Я открыла: это были золотые сережки с бриллиантами.
— Ах, мадам, мне так неудобно… Вроде бы сама напросилась…
Лемуан же проворчал мне в ухо:
— Дурочка, бери и не балабонь, пользуйся моментом.
Мы с мадам Дидро обнялись и поцеловались. А когда она сообщила о моем дне рождения всем гостям, то они тоже начали поздравлять меня дружно.
Русский посланник князь Голицын оказался совсем не старым — около тридцати, худощавый, высокий и с огромным носом, чем напоминал журавля или цаплю. И лицо доброе, мягкая улыбка, а глаза с искоркой. Говорил по-французски с чуть заметным акцентом.
— Мадемуазель Колло, счастлив познакомиться. Видел ваши работы в мастерской мэтра Лемуана — просто восхитительно. Не поверил вначале, что ваяет юная девица. Я хотел бы заказать вам свой портрет.
— О, мсье, вы меня смущаете. Я еще никогда не лепила на заказ.
— Что же, как говорят русские, лиха беда начало. После обеда мы договоримся о времени и месте. И о сумме гонорара.
Я совсем растерялась:
— Что вы, что вы, мсье… Ваш заказ — это честь для меня, и готова сделать бесплатно.
— Нет, и слушать не желаю. Каждый труд должен быть оплачен.
Сели за стол. От волнений и переживаний плохо помню, что нам подавали; перемен было много — пять или шесть, не считая десерта; Лемуан, сидевший рядом со мной, все уписывал с аппетитом и урчал от наслаждения, словно жирный кот. Мне особенно понравилась утиная грудка в апельсиновом соусе, а на сладкое — запеченные яблоки с миндалем. Слушая вполуха светские беседы, вдруг отметила слово «памятник» в речи Дидро и сосредоточилась. Он сказал:
— Князь, ваша новая императрица, Екатерина Алексеевна, с коей я состою в переписке с тех еще времен, как она была великой княгиней, сообщила мне, что желает воздвигнуть в Санкт-Петербурге памятник Петру Первому. И хотела бы знать мое мнение, кто бы мог сей проект исполнить.
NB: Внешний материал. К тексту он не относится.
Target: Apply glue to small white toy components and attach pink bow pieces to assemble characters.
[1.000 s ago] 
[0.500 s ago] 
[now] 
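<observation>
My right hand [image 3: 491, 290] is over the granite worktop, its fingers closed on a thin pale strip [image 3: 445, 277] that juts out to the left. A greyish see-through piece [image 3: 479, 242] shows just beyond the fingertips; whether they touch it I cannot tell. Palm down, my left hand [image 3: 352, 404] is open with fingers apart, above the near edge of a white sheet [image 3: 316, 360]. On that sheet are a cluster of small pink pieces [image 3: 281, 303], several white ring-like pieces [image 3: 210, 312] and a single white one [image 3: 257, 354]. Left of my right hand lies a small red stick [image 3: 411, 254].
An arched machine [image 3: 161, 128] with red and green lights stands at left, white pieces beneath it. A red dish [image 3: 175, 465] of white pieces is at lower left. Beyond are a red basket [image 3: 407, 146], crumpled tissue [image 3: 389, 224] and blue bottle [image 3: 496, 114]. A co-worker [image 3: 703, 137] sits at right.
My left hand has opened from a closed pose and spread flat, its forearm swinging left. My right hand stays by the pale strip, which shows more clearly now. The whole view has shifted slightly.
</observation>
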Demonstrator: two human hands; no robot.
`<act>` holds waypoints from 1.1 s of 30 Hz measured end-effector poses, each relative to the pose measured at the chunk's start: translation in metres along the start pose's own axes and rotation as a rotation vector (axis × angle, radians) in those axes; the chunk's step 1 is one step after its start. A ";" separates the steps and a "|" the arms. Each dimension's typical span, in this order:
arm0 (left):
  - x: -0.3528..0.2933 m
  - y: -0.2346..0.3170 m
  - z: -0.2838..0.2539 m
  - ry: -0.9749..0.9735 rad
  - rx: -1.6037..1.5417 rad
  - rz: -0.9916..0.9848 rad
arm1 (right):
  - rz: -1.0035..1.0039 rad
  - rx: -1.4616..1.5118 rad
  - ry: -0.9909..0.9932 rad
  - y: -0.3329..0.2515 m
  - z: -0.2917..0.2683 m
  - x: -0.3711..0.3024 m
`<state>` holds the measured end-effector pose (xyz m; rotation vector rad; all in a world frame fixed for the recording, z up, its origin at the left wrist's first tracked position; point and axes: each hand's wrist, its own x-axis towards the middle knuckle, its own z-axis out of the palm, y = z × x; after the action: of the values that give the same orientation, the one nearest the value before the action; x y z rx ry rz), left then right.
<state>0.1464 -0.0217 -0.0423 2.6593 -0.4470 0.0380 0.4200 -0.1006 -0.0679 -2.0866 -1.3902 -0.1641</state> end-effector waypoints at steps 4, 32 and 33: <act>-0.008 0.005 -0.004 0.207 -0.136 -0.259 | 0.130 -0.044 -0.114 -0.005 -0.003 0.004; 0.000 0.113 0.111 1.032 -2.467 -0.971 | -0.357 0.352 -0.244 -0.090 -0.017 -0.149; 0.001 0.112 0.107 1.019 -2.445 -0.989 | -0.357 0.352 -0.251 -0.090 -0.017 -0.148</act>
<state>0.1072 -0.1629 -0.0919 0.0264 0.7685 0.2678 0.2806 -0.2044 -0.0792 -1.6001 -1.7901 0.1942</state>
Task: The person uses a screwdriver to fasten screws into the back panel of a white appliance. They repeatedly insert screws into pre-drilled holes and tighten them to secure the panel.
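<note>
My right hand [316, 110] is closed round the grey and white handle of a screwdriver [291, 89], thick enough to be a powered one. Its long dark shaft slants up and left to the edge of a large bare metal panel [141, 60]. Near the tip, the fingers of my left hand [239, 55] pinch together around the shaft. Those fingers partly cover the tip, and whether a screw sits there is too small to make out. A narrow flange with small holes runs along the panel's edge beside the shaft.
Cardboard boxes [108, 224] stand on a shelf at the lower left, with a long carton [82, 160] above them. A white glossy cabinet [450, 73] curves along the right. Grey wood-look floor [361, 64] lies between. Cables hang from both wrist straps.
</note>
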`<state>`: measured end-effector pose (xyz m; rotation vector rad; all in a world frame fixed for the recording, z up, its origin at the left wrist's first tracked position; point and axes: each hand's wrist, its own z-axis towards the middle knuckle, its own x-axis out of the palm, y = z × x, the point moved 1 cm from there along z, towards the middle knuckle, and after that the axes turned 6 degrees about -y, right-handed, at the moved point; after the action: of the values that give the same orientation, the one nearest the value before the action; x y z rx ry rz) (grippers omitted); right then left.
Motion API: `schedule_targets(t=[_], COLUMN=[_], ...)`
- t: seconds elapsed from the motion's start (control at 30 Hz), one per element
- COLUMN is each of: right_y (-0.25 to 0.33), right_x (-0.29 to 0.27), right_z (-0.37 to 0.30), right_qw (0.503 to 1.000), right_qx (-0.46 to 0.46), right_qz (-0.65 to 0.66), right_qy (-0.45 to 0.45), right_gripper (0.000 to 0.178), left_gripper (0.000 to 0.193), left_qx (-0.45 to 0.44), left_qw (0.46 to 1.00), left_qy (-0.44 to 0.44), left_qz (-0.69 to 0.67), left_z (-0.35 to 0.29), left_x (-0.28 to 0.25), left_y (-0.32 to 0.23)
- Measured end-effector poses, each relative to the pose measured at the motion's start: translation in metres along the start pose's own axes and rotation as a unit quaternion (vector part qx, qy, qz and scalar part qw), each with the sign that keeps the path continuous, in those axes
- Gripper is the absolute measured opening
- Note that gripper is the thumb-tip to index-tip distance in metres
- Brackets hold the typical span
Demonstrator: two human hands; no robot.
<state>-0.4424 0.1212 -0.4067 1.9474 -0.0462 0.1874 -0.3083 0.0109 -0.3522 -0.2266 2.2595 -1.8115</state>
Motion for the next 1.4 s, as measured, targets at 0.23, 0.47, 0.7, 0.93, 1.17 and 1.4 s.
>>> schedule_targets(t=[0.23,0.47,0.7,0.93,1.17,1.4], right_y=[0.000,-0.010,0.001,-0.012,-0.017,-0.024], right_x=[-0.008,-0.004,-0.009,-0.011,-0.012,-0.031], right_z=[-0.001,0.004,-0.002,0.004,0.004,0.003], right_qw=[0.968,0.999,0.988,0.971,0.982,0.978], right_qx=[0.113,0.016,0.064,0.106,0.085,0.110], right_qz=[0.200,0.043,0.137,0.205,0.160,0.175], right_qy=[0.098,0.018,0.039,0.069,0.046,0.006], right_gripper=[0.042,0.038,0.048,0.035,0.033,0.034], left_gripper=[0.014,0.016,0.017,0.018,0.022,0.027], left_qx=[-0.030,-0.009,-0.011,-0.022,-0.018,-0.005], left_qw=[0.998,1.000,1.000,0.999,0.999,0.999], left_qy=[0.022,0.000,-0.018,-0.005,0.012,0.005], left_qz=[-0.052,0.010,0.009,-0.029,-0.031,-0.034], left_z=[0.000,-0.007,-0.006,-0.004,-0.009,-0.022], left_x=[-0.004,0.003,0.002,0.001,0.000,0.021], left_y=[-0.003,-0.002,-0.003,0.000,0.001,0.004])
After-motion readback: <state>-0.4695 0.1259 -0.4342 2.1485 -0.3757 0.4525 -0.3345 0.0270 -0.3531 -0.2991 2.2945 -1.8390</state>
Знаете об этом?
Князь Голицын кивнул:
— Да, имею соответствующее веление. Даже успел переговорить кое с кем из парижских ваятелей. Но они запросили несусветные суммы — первый четыреста, а второй — пятьсот тысяч ливров. Это чересчур.
В разговор вступила мадам Дидро:
— А что скажет мэтр Лемуан? Вы взялись бы за памятник Петру в Петербурге?
Скульптор чуть не поперхнулся от неожиданности, так как в этот момент уплетал за обе щеки шоколадный торт.
— Я? В Петербурге? — удивился он. — Да ни Боже мой! Мне на старости лет не хватало подцепить пневмонию или плеврит российской зимой.
— Нет, а в самом деле? — оживился посланник. — Почему бы вам не подумать над нашим предложением? Все условия создадим на высшем уровне, стол, карета, материалы — за счет казны. Вы бы согласились на триста тысяч ливров?
Но мсье Жан-Батист, вытирая рот, замахал салфеткой:
— Нет, нет, ни в коем случае. Дело не в деньгах. Я действительно слишком стар для этой авантюры. Мне уже скоро шестьдесят. А поехать в Петербург надо лет на пять-шесть как минимум: на проект уйдет года два-три, плюс расчеты по установке на выделенном месте, плюс отливка и обработка… Протяну ли я столько времени, хватит ли энергии? Нет. Боюсь загадывать. Подыщите кого-то более молодого. — Сделав паузу, бросил: — Например, Фальконе.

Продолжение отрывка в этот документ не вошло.